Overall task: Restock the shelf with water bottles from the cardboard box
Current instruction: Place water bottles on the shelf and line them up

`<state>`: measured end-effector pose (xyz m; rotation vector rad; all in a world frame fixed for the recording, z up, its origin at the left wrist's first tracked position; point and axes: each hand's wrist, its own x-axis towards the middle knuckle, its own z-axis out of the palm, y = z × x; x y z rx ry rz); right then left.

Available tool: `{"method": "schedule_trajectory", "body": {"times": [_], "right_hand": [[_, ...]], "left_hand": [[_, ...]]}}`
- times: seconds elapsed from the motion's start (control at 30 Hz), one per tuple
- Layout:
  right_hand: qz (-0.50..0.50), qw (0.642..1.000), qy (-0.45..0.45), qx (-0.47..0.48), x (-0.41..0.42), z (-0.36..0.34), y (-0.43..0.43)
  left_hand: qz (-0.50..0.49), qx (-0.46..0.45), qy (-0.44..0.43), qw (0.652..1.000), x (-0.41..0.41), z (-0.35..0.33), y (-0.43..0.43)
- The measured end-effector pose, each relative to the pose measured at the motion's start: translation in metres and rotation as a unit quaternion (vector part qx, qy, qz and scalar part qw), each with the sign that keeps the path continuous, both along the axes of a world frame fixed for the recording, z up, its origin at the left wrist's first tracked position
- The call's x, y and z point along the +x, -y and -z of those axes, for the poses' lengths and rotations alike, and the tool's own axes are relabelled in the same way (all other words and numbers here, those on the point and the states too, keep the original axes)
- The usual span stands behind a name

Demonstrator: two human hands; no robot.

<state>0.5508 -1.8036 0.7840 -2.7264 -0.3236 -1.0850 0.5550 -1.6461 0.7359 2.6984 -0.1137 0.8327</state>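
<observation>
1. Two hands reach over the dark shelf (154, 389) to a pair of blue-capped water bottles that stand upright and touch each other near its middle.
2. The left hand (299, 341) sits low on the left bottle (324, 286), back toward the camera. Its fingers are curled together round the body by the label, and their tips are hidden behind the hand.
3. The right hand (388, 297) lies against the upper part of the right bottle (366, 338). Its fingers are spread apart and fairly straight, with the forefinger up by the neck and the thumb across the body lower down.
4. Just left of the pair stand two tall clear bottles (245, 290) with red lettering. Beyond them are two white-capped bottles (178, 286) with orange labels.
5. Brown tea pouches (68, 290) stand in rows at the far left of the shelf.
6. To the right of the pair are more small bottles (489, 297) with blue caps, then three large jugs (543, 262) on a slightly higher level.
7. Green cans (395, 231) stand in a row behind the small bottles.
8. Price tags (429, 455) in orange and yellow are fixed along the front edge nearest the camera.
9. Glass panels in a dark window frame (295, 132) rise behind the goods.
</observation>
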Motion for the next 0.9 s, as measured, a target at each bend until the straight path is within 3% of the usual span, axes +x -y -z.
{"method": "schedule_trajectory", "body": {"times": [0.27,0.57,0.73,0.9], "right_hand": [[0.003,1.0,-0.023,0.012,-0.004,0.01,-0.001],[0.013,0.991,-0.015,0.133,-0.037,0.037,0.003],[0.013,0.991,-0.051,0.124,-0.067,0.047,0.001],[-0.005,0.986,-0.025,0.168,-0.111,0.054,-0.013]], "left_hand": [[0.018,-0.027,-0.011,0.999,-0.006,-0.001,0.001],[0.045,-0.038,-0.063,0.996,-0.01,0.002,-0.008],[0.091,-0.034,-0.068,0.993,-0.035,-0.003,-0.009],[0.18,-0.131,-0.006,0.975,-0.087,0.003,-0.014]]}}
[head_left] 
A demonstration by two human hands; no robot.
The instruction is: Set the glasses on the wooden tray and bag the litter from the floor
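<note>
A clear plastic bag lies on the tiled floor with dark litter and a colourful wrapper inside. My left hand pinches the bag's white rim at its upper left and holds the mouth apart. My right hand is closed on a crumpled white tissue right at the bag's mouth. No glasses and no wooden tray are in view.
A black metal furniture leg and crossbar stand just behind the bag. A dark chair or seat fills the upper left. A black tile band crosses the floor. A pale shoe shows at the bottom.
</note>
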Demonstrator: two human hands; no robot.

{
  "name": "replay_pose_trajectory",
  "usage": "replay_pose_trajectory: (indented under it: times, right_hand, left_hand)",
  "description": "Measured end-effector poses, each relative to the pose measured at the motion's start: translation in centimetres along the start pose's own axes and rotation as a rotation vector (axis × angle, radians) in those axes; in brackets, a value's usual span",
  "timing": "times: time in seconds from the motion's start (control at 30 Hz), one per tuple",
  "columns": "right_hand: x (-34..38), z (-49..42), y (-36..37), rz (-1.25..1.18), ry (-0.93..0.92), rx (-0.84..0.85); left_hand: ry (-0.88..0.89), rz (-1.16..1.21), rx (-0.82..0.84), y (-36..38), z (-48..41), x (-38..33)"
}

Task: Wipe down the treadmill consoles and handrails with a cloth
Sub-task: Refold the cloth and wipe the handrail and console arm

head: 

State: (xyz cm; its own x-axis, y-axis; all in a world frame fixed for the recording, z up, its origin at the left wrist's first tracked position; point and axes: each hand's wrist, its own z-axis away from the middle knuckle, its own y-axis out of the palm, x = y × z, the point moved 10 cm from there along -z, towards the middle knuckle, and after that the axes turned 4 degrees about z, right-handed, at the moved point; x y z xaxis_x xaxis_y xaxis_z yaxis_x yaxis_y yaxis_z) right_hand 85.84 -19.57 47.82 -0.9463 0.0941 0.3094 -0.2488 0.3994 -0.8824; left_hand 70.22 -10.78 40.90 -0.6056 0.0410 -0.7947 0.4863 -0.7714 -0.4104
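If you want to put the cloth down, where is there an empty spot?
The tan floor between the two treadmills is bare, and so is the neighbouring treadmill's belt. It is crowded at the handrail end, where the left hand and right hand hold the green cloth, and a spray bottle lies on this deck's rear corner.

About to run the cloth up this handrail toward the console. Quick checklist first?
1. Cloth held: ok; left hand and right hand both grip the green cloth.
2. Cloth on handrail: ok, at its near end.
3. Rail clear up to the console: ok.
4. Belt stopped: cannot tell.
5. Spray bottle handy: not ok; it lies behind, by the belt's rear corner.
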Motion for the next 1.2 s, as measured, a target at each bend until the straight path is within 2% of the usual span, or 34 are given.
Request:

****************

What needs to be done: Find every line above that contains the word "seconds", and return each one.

Solution below:
- times: seconds elapsed from the motion's start (control at 30 Hz), one per tuple
  "timing": "times: time in seconds from the motion's start (control at 30 Hz), one per tuple",

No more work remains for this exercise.